Quello tra Donald Trump e la comunità intelligence statunitense è un rapporto complesso. Lo è sempre stato, sin dai primi giorni del presidente allo Studio Ovale.

Se la decisione di porre Mike Pompeo a capo della CIA si è rivelata una scelta largamente apprezzata, la Casa Bianca ha faticato non poco nel cercare un equilibrio stabile e duraturo nel delicato rapporto con gli altri vertici delle istituzioni deputate alla sicurezza nazionale. In questa chiave di lettura possono essere interpretate le alternanze di nomine in incarichi di primo piano e la mancata designazione da parte di Trump di figure essenziali per assicurare il massimo dialogo con la comunità intelligence americana. È questo il caso del President’s Intelligence Advisory Board, organo collegiale istituito nel 1956 dal presidente Dwight Eisenhower con il compito di supportare le scelte della Casa Bianca in materia di sicurezza nazionale e che oggi, a quasi un anno di distanza dall’Inauguration Day di Donald Trump, non è stato ancora designato dalla nuova amministrazione.

Le difficoltà da parte del presidente e dei suoi più stretti collaboratori nell’individuare le giuste personalità per l’incarico in questione esprimono chiaramente il disagio mai celato da Trump nei confronti di una parte di quel mondo che avrebbe alimentato le accuse di collegamenti con la Russia, dalle quali sono poi scaturite le indagini sul Russiagate.

Come riportato da Foreign Policy, la mancata designazione dei membri trumpiani dell’Intelligence Advisory Board viene fatta passare come espressione di disinteresse del presidente ma anche come segno di debolezza da parte di quelle figure a cui è deputato in concreto l’esercizio delle competenze in materia di sicurezza nazionale. Tra queste va certamente annoverato il Gen. H.R. McMaster, National Security Advisor di Trump succeduto all’inizio del 2016 a Michael Flynn, recentemente incriminato dal procuratore speciale Robert Mueller per aver reso falsa testimonianza all’FBI nell’ambito delle indagini sul Russigate.
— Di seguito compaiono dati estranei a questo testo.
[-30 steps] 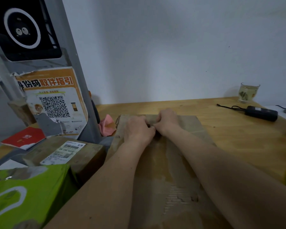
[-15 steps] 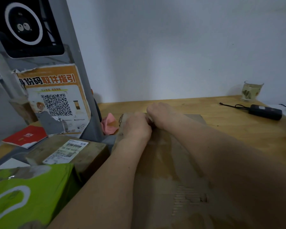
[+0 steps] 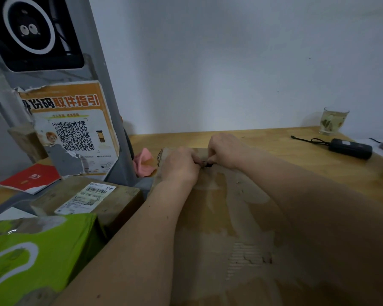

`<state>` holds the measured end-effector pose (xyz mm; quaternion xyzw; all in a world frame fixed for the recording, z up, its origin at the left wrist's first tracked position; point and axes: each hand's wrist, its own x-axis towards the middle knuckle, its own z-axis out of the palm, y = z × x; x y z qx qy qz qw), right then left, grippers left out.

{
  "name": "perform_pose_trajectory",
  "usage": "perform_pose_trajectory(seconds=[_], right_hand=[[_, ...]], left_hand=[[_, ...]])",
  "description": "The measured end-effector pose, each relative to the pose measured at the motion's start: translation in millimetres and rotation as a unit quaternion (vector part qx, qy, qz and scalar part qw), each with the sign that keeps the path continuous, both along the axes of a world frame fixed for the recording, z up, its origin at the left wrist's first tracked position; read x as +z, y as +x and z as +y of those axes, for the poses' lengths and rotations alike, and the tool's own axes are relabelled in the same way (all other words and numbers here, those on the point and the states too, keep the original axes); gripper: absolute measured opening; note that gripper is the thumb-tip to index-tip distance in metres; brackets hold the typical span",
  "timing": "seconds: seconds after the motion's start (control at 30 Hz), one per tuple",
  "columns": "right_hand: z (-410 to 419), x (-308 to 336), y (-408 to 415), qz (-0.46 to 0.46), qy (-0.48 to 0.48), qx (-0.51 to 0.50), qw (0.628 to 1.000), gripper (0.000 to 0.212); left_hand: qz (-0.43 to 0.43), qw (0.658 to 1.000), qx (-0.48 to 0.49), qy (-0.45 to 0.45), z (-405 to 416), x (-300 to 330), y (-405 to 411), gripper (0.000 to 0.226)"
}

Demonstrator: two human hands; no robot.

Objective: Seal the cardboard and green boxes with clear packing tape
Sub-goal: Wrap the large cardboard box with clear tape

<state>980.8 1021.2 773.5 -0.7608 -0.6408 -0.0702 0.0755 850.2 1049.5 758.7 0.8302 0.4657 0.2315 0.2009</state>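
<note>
Both hands are out over the big cardboard box (image 3: 230, 217), which lies flat-topped on the wooden counter (image 3: 296, 155) and fills the lower middle of the view. The left hand (image 3: 181, 166) sits at the far end of the box top with fingers curled in, and the right hand (image 3: 224, 151) is right beside it, fingers curled too. Between the 2 hands there is a small dark object (image 3: 206, 164), pinched from both sides; what it is, too small to say. No clear tape can be made out on the box surface, which is scuffed with torn patches showing the corrugation near the front.

Off to the left, the green box (image 3: 31, 257) sits at the near-left corner, well apart from the hands, and just behind it a smaller brown parcel (image 3: 119, 195) carries a white shipping label (image 3: 85, 198). A pink cloth (image 3: 144, 162) lies just beside the cardboard box's far-left corner. A red booklet (image 3: 30, 177) rests further left, under an orange poster with a QR code (image 3: 73, 133) stuck on a grey post.

Over on the right, a glass of tea (image 3: 333, 123) stands by the wall, with a black device (image 3: 349, 148) and its cord lying near it on the counter.
</note>
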Motion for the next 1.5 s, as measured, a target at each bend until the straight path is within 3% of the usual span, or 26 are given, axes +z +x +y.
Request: perform_pose_trajectory(seconds=[0.43,0.53,0.73,0.93,1.23,1.33,1.43,1.5], right_hand=[[1,-5,-21,-0.159,-0.008,0.033,0.987,0.023],[0,-1,-16,-0.153,-0.024,0.045,0.987,0.019],[4,-1,-8,-0.130,-0.020,0.064,0.989,0.013],[6,0,0,-0.058,0.006,0.042,0.997,0.009],[16,-2,-16,-0.131,-0.024,0.022,0.991,0.016],[12,6,-16,-0.143,-0.045,0.042,0.988,0.005],[8,12,-14,-0.139,-0.051,0.063,0.987,0.012],[7,11,-13,-0.128,-0.044,0.062,0.989,0.005]], left_hand=[[0.029,1.000,0.007,0.002,-3,4,1,0.018],[0.014,1.000,-0.002,0.004,-4,6,-1,0.025],[-0.014,1.000,-0.002,-0.011,-8,9,-6,0.018],[-0.002,1.000,-0.001,-0.014,-9,8,-5,0.026],[0.009,1.000,0.016,0.003,-11,9,-7,0.034],[0.004,1.000,0.016,0.016,-10,10,-6,0.035],[0.005,1.000,0.017,0.022,-9,10,-7,0.030],[0.005,1.000,0.015,0.012,-9,8,-6,0.032]])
Il gen. McMaster, sin dai primi giorni nel suo incarico, si è trovato a dover gestire un clima pesante e in più di un’occasione ha dovuto difendersi dal gioco duro di quelli che non hanno digerito la sua nomina in una posizione così influente. Spifferi dalla Casa Bianca nell’estate dell’anno scorso riferivano di una particolare antipatia nei suoi confronti da parte di Steve Bannon, che proprio in quel periodo, suo malgrado, si preparava a lasciare la Casa Bianca nell’ambito di un processo di “normalizzazione” dei ruoli apicali nell’amministrazione voluto da Trump e avallato dallo stesso McMaster.
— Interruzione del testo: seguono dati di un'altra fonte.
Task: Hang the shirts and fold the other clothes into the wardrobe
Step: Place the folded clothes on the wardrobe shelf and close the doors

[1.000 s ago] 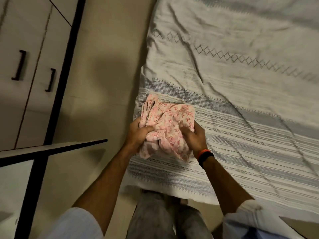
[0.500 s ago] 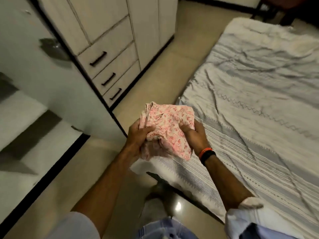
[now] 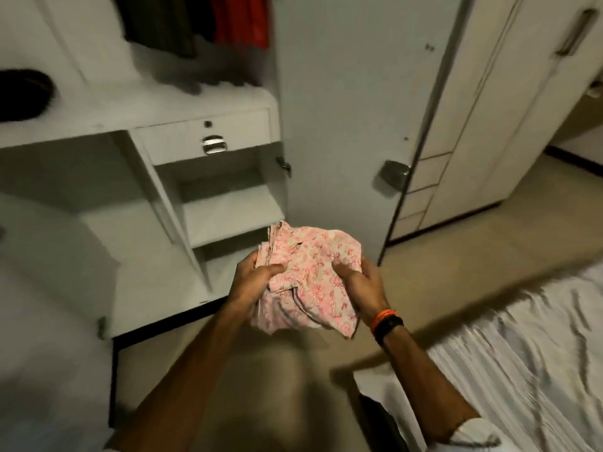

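Dark round thing (image 3: 24, 97): lies on the upper shelf at the far left edge, cut off by the frame and too blurred to tell what it is.
Wardrobe (image 3: 208, 93): open and white, with its left part smeared by motion blur.
Hanging clothes (image 3: 195, 22): one dark and one red garment at the top of the wardrobe, cut off above so the hangers do not show.
Drawer (image 3: 205, 137): small, with a metal handle and a keyhole, under the hanging space; its edges are soft with blur.
Shelves (image 3: 228, 213): bare white boards below the drawer, the lowest partly hidden behind the cloth and the left hand.
Left hand (image 3: 253, 282): grips the left side of the cloth, thumb on top, the other fingers hidden underneath.
Pink patterned cloth (image 3: 310, 278): a loosely folded bundle held in the air between both hands, in front of the lower shelves and touching none of them; what kind of garment it is cannot be told.
Right hand (image 3: 360, 287): grips the right side of the cloth, thumb on top, fingers curled round the edge; orange and black bands on the wrist.
Wardrobe door (image 3: 352, 125): swung open and standing behind the cloth.
Bed (image 3: 522, 363): striped sheet at the lower right, cut off by the frame and streaked with blur.
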### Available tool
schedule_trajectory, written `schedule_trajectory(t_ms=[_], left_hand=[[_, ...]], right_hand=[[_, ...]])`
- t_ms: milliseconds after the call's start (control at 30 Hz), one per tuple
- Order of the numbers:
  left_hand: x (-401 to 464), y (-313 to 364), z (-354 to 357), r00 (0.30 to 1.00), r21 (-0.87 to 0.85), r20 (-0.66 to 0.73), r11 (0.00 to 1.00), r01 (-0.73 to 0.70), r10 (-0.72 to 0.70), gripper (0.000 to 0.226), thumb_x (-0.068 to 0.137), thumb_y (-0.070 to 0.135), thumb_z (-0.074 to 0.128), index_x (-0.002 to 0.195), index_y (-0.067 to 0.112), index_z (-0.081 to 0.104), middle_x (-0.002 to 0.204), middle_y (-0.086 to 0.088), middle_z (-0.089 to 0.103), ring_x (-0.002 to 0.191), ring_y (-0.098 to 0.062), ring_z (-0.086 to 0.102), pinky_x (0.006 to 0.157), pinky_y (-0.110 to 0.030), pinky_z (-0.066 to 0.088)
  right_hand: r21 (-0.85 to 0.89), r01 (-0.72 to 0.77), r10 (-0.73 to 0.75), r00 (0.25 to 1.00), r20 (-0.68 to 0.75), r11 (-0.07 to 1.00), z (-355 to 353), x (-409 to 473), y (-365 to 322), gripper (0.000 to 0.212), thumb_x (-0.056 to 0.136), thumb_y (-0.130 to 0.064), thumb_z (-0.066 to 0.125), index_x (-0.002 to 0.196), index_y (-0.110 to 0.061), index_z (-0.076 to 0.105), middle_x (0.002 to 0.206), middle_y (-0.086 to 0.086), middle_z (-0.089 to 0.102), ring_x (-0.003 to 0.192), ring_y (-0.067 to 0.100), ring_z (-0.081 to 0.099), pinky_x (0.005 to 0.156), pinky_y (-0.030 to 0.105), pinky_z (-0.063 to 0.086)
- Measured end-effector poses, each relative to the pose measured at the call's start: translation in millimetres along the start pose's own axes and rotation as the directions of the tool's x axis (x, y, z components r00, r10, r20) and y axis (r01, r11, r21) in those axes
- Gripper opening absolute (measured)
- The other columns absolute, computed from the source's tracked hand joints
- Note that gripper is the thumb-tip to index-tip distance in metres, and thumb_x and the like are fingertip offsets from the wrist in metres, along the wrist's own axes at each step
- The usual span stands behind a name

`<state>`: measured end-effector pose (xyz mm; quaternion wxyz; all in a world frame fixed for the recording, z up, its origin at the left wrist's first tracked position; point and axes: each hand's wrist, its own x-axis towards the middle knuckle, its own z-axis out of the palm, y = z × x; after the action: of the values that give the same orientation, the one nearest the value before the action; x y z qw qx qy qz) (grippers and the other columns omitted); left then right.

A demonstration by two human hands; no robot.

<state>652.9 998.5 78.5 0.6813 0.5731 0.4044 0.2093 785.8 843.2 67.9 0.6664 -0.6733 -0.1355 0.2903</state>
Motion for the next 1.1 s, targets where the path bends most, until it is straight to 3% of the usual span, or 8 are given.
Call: schedule_trajectory(t_ms=[67,167,233,433,567,700,967,1100], left_hand=[[5,11,-18,1.000,0.005,0.001,1.000,0.019,-0.019,0.041,0.080,0.013,0.076,0.120,0.018,0.063,0.107,0.000,0.073,0.094,-0.021,0.071,0.087,-0.041,0.057],[35,38,-99,0.994,-0.089,-0.105,0.995,-0.039,0.029,0.048,0.079,0.009,0.075,0.125,0.017,0.063,0.108,-0.003,0.074,0.096,-0.025,0.072,0.090,-0.048,0.056],[57,64,-146,0.983,-0.099,-0.177,0.993,-0.067,0.049,0.046,0.080,0.007,0.074,0.124,0.017,0.064,0.108,-0.003,0.073,0.097,-0.024,0.071,0.089,-0.045,0.057],[117,128,-244,0.955,-0.164,-0.275,0.974,-0.159,0.110,0.039,0.081,0.004,0.073,0.118,0.015,0.066,0.107,-0.003,0.074,0.095,-0.022,0.072,0.084,-0.038,0.058],[161,166,-281,0.943,-0.196,-0.307,0.961,-0.196,0.130,0.038,0.082,0.001,0.072,0.118,0.011,0.065,0.104,-0.006,0.075,0.093,-0.025,0.073,0.081,-0.039,0.058],[215,203,-313,0.938,-0.253,-0.327,0.945,-0.207,0.117,0.041,0.080,0.002,0.074,0.120,0.008,0.063,0.104,-0.012,0.075,0.092,-0.032,0.073,0.087,-0.049,0.057],[305,262,-363,0.841,-0.268,-0.527,0.916,-0.299,0.121,0.042,0.077,0.009,0.078,0.117,0.013,0.066,0.106,-0.007,0.074,0.091,-0.026,0.073,0.074,-0.036,0.059],[351,282,-390,0.841,-0.270,-0.531,0.920,-0.283,0.103,0.042,0.076,0.008,0.077,0.116,0.011,0.066,0.107,-0.009,0.074,0.091,-0.026,0.073,0.071,-0.033,0.059]], right_hand=[[-0.013,0.002,-0.002,0.999,0.035,1.000,21,9,-8,0.032,0.093,-0.019,0.066,0.124,-0.017,0.061,0.113,0.000,0.072,0.102,0.022,0.069,0.084,0.041,0.058],[-0.023,0.006,-0.002,0.985,0.170,1.000,114,39,-29,0.029,0.094,-0.018,0.064,0.123,-0.019,0.059,0.115,0.001,0.070,0.102,0.023,0.069,0.086,0.044,0.058],[-0.005,0.028,-0.026,0.972,0.233,1.000,173,60,-46,0.024,0.095,-0.017,0.063,0.119,-0.020,0.060,0.113,0.002,0.071,0.100,0.022,0.069,0.083,0.041,0.058],[0.038,0.047,-0.057,0.942,0.331,0.998,302,117,-91,0.021,0.093,-0.018,0.065,0.113,-0.026,0.062,0.116,0.004,0.071,0.104,0.027,0.069,0.092,0.051,0.055],[0.037,0.102,-0.109,0.912,0.396,0.994,359,165,-122,0.029,0.093,-0.014,0.064,0.123,-0.016,0.062,0.114,0.004,0.072,0.102,0.027,0.070,0.092,0.049,0.055],[0.054,0.154,-0.161,0.867,0.471,0.987,414,225,-154,0.025,0.093,-0.010,0.062,0.117,-0.016,0.065,0.109,0.004,0.074,0.097,0.024,0.071,0.088,0.044,0.057],[0.020,0.171,-0.148,0.789,0.596,0.985,512,328,-207,0.021,0.092,-0.012,0.064,0.110,-0.020,0.068,0.106,0.000,0.074,0.095,0.022,0.072,0.089,0.045,0.057],[0.017,0.169,-0.141,0.763,0.631,0.986,556,372,-219,0.025,0.092,-0.011,0.063,0.117,-0.015,0.067,0.108,0.002,0.074,0.096,0.024,0.072,0.091,0.047,0.057]])
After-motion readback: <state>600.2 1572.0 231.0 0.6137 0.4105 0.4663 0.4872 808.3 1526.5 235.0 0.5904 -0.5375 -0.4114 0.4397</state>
Di lì a poco sarebbe partita una vera e propria campagna denigratoria nei confronti del nuovo National Security Advisor, alimentata prevalertene da gruppi di estrema destra che accusavano McMaster di affossare la dottrina dell’America First e di essere troppo vicino all’establishment di Washington.

Il generale, che nel frattempo è riuscito a trovare una propria dimensione nei rapporti con il presidente e nell’interfaccia con l’universo intelligence statunitense, ha retto le accuse, superando una fase turbolenta che oggi sembra riprendere forza, alimentata da nuove insinuazioni basate proprio sulla mancata nomina dell’Intelligence Advisory Board.
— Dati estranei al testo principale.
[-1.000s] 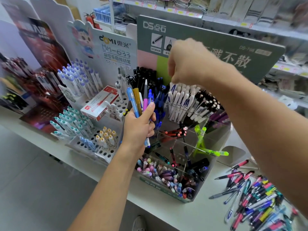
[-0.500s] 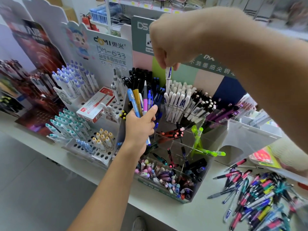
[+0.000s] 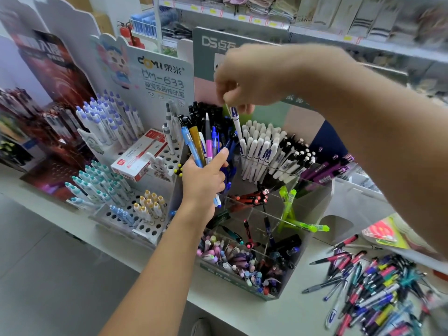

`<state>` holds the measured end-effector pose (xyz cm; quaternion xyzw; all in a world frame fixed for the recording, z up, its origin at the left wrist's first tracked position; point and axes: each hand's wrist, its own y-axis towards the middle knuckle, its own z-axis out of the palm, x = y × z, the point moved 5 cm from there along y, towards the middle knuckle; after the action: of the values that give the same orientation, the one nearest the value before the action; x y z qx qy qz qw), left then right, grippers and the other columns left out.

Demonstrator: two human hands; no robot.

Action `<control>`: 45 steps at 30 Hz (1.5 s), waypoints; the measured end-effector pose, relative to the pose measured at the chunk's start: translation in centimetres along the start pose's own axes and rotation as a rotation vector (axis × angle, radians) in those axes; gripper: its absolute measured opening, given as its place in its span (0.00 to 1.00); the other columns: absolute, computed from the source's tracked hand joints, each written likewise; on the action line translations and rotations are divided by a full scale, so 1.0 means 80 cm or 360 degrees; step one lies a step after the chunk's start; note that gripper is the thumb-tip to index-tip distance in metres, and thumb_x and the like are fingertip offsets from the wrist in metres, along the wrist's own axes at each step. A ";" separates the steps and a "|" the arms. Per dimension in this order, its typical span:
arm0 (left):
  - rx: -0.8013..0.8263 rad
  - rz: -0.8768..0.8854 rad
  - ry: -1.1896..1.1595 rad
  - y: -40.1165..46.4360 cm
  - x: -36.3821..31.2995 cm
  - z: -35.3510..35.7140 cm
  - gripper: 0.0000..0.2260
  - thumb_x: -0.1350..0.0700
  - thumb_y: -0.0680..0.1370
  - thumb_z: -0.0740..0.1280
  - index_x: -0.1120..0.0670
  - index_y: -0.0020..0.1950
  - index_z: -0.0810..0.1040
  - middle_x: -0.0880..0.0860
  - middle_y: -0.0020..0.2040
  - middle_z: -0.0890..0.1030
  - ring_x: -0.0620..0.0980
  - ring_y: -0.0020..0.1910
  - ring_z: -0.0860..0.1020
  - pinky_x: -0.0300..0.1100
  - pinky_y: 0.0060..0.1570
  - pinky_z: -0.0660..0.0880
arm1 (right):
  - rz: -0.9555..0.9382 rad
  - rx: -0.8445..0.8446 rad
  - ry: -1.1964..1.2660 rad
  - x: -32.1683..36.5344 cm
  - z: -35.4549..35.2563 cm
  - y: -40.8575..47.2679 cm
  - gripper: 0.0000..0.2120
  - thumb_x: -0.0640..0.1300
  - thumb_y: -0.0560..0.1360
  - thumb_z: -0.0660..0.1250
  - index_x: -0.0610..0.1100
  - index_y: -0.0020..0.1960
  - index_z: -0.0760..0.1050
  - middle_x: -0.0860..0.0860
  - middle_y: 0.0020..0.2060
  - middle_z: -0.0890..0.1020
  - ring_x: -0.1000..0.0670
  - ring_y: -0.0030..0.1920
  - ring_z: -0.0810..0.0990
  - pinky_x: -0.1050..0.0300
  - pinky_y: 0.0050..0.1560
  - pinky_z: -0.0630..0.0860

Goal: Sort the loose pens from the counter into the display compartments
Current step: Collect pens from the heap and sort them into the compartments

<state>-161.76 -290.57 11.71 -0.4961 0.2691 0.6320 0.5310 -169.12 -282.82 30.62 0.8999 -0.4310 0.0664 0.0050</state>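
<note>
My left hand (image 3: 203, 183) grips a bundle of pens (image 3: 201, 144), blue, gold, pink and white, held upright in front of the clear acrylic display (image 3: 312, 190). My right hand (image 3: 252, 76) is raised above the display and pinches the top of a white pen with a blue letter (image 3: 236, 122). That pen hangs upright, its lower end at the left edge of the compartment of matching white pens (image 3: 261, 146). A heap of loose pens (image 3: 378, 287) lies on the counter at the lower right.
Left of the display stand perforated racks with purple-capped pens (image 3: 109, 117), teal-capped pens (image 3: 97, 183) and a red-and-white box (image 3: 140, 156). The front compartment holds pastel pens (image 3: 232, 258); green highlighters (image 3: 295, 214) lean in a middle one. Cardboard signs rise behind. The counter's front edge (image 3: 145, 260) runs diagonally.
My right hand has moved from low on the white pens to high above them, lifting one white pen, and has shifted left. My left hand keeps the bundle still.
</note>
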 end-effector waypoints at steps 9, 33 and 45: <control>0.0059 0.0109 0.0124 0.014 0.009 0.014 0.10 0.61 0.78 0.72 0.55 0.45 0.71 0.45 0.26 0.66 0.43 0.21 0.60 0.35 0.20 0.60 | 0.0048 -0.0102 0.0123 -0.033 0.044 -0.022 0.09 0.48 0.85 0.60 0.45 0.50 0.73 0.53 0.35 0.83 0.53 0.36 0.83 0.52 0.47 0.79; -0.0016 0.0344 0.0258 0.025 0.000 0.012 0.15 0.62 0.71 0.79 0.57 0.55 0.80 0.57 0.47 0.85 0.56 0.47 0.85 0.58 0.55 0.81 | 0.0009 -0.0141 0.0182 -0.050 0.087 -0.027 0.11 0.45 0.80 0.70 0.40 0.54 0.86 0.47 0.44 0.86 0.49 0.42 0.81 0.60 0.49 0.77; 0.0260 0.0050 0.0111 0.003 -0.008 0.009 0.05 0.58 0.80 0.71 0.56 0.50 0.76 0.59 0.39 0.75 0.44 0.23 0.61 0.35 0.20 0.58 | 0.0210 -0.0135 0.0652 -0.077 0.082 -0.023 0.05 0.47 0.74 0.76 0.46 0.43 0.86 0.50 0.33 0.85 0.56 0.31 0.80 0.63 0.33 0.77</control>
<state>-162.30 -290.29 12.52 -0.4686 0.3460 0.5986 0.5499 -170.74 -277.34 23.46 0.8365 -0.4812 0.2300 0.1261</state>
A riguardo, i media americani hanno utilizzato l’espressione “guerriglia” per sintetizzare il clima di tensione intorno alla vicenda.

Ancora una volta voci critiche si sarebbero levate per denunciare una sostanziale incapacità di McMaster nel trovare figure giuste per un incarico non facile da far digerire allo stesso Trump.

Secondo queste voci i tentativi sinora compiuti sarebbero andati a vuoto prevalentemente a causa della scarsa considerazione nei confronti del generale da parte dei papabili a cui è stato proposto l’incarico.

La partita sembrerebbe, però, tutta interna e giocata in un campo in cui si contrappongono due fazioni opposte, come confermato dalle dichiarazioni di un ex funzionario del National Security Council, riportate da FP: “Someone is always plotting something against another faction, There is always someone trying to oust McMaster, who arrives to discussions with well-prepared, thoughtful positions”.

Per capire meglio la situazione è utile richiamare la linea politica da cui partono le accuse a McMaster. In questo esercizio, vale la pena di riproporre le dichiarazioni di Frank Gaffney, presidente del Center for Security Policy e ispiratore di una dura campagna contro i musulmani negli Stati Uniti. Su McMaster Gaffney ha recentemente detto: “He wasted a precious year of Donald Trump’s presidency. He sabotaged President Trump’s campaign against defeating radical Islamic terrorism”.

Dietro la nuova campagna di accuse potrebbe quindi celarsi lo stesso disegno ispiratore delle critiche di vicinanza all’establishment politico che Trump si proponeva di affossare con la dottrina dell’America First.

Non è da escludere, dunque, che in questo modo una fazione ancora attiva alla Casa Bianca stia cercando di creare nuove fratture tra il national security advisor ed il presidente, utilizzando come espediente uno dei nervi scoperti che da sempre caratterizzano questa amministrazione, il rapporto complesso con la comunità intelligence.